Upper Salmon River
The Upper Salmon River divides Fundy National Park and the village of Alma, New Brunswick at its delta. Here, it is inundated with tidal water from the Salisbury Bay (Chignecto Bay) a kilometer to the site of a former dam, making for a large estuary and inter-tidal zone. Its watershed catchment drains a large area in and outside the park, made up of tributaries and their sub-units including Kinnie Brook, Laverty, Forty-five River, Lake Brook, Greenough Brook, and others.

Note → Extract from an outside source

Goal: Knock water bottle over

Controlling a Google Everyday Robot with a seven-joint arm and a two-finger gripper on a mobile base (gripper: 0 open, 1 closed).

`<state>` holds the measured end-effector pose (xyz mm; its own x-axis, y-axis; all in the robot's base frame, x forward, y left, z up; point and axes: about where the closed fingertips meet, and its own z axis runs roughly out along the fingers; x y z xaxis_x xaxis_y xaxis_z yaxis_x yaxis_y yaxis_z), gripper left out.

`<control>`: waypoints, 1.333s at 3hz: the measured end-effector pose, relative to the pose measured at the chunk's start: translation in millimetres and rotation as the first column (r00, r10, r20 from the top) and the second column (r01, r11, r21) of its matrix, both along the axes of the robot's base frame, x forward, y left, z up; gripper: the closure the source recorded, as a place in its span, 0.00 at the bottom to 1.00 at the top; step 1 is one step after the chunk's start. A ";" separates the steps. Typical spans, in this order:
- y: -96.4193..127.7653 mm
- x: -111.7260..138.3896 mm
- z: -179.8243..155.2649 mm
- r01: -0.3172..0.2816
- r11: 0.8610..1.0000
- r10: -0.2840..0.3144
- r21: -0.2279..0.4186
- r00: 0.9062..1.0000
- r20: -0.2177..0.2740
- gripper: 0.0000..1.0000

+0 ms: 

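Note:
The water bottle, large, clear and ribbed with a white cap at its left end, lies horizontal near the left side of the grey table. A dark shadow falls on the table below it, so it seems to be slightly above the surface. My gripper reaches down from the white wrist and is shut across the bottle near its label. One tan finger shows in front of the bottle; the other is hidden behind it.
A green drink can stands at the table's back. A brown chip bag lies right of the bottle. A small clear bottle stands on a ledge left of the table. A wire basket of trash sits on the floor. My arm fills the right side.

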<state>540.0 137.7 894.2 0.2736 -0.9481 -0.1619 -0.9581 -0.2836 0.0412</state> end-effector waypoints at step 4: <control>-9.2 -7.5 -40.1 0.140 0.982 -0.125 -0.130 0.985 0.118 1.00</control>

Its name hints at the clarification needed to distinguish the "salmon rivers". More than one Salmon River existed in Saint John County and elsewhere in the bay. Some are only a few miles apart. Early land claims on the river were delayed by confusion over the exact river, and it wasn't until the matter was settled in a court of law that things were settled out.
But it is also now referred to as the Alma River. In the settlement's heyday, the river and the village were both named for the Salmon River. It was severed from Saint John, and in 1856 the area was established within Albert County, by Legislative authority, as Alma Parish, after the Crimean War battle.
The inter-tidal areas are teeming with life, as it is said these are some of the most productive ecosystems in the world. Currently, researchers are tagging and tracking Atlantic Salmon and American Eels in order to better understand what's up with the anadromous fish and their habitats.
Tall Acadian forest flanks the river and its tributaries in the very steep and rocky river valleys.